Toujours selon le CNE, trois établissements en Suisse pratiquent le fœticide «indépendamment de la semaine de grossesse», donc potentiellement jusqu’au terme. En revanche, si le fœticide n’est pas pratiqué, ou échoue, le bébé naissant avec des signes de vie devra être réanimé et soigné. Ainsi, le bébé est tué parce qu’il pourrait être encore vivant en naissant. La formulation de la CNE est on ne peut plus claire: «[La survie du fœtus], dans certaines circonstances […] est possible. C’est pourquoi un produit létal est parfois administré au fœtus dans l’utérus pour qu’il naisse sans vie.»

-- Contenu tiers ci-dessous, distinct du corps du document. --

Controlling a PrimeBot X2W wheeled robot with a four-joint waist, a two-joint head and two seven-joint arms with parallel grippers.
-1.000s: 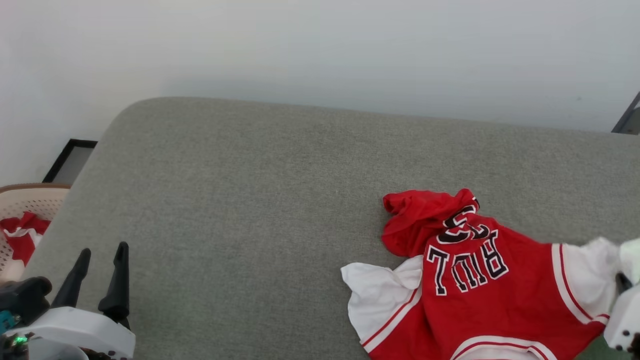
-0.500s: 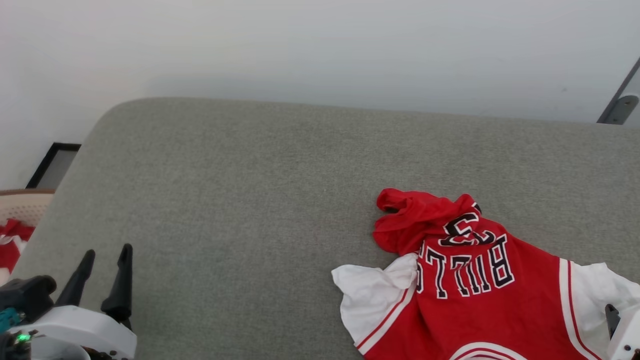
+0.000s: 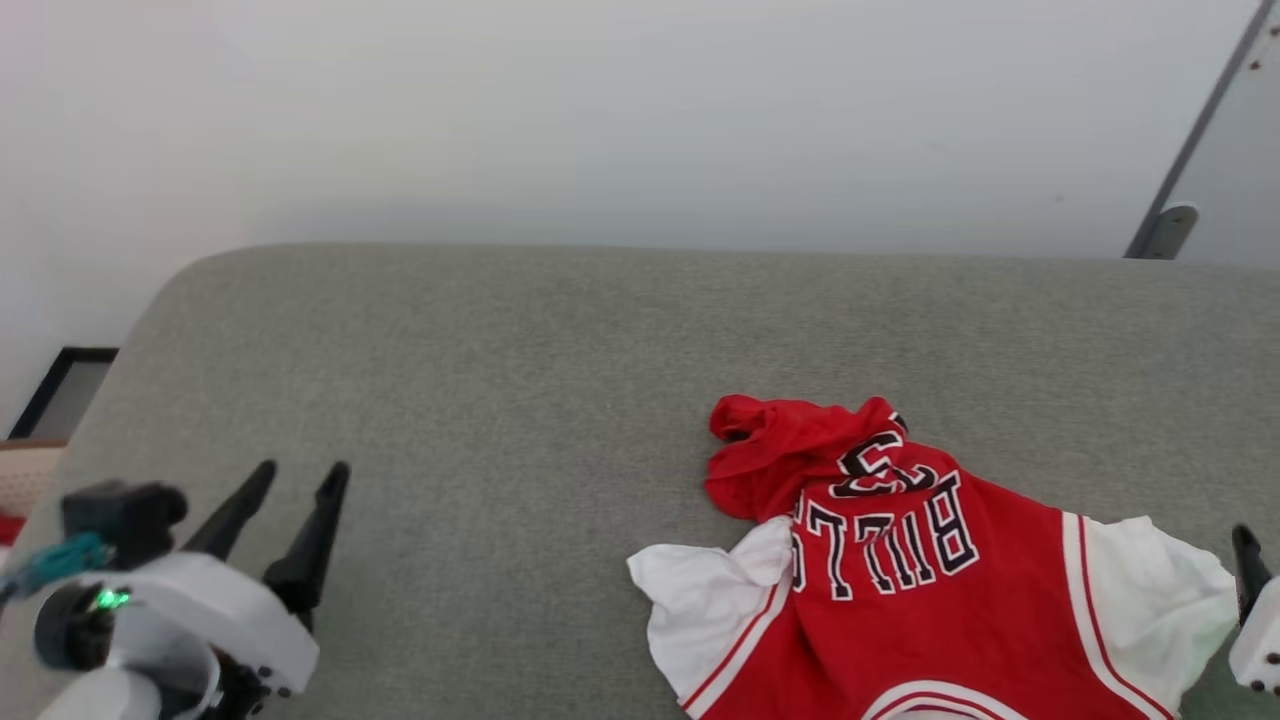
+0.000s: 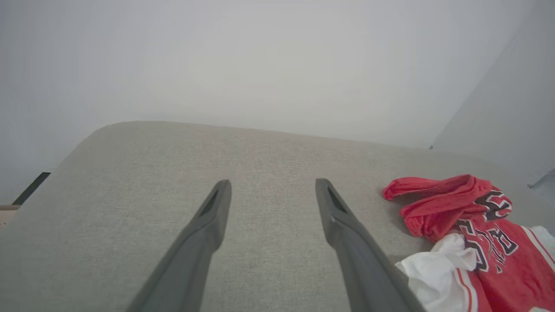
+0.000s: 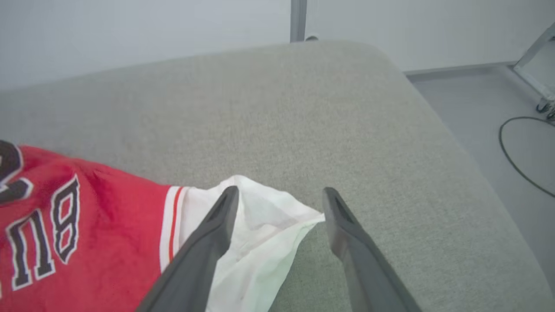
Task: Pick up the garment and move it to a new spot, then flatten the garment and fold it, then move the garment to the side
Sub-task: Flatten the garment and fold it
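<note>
The crumpled red jersey with white sleeves and black "BULLS" lettering (image 3: 900, 600) was seen at the right of the grey fabric surface (image 3: 500, 380), its near end cut off and its number partly folded under. The right gripper (image 5: 281, 190) was spread open over a sleeve tip, gripping nothing. The left gripper (image 3: 304, 467), open and empty, was held over the bare left stretch.

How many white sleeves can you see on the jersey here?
2. One sleeve lies crumpled at the garment's left side; the other spreads at its right side, by the open right gripper.
</note>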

Contacté, le rédacteur en chef de la Revue médicale suisse Bertrand Kiefer n’a pas souhaité s’exprimer sur le sujet. Nous avons toutefois pu recueillir les propos du Chef des affaires juridiques et éthiques de l’Hôpital du Valais, le Docteur Damian König: «Bien sûr, c’est une problématique grave et complexe et la situation actuelle n’est pas parfaite d’un point de vue du droit et de l’éthique». Et de préciser sur la question du fœticide: «La loi suisse privilégie la ʻsécurité du droitʼ [le fait de fixer des critères clairement identifiables] pour déterminer le moment à partir duquel l’être humain est protégé. Le droit privilégie également les intérêts de la femme et son autonomie, par rapport à ceux de l’être humain à naître. Si la norme juridique (ici le Code pénal) permet de protéger certains biens et de promouvoir certaines valeurs, elle provoque aussi inévitablement des tensions et des situations indésirables.» Et Damian König de conclure: «En ce qui concerne les interruptions de grossesse à un stade avancé, la législation actuelle fait très largement confiance aux médecins, chargés d’établir si les risques encourus par la femme enceinte justifient la pratique de l’avortement. On pourrait aussi imaginer fixer un autre critère que la naissance [ndlr: comme moment où le fœtus devient une personne], mais cela engendrerait de nombreuses autres difficultés sur le plan pratique, juridique et éthique.»

  1. Prénom d’emprunt
  2. Art. 31 (CC)
    1. La personnalité commence avec la naissance accomplie de l’enfant vivant; elle finit par la mort.

    2. L’enfant conçu jouit des droits civils, à la condition qu’il naisse vivant.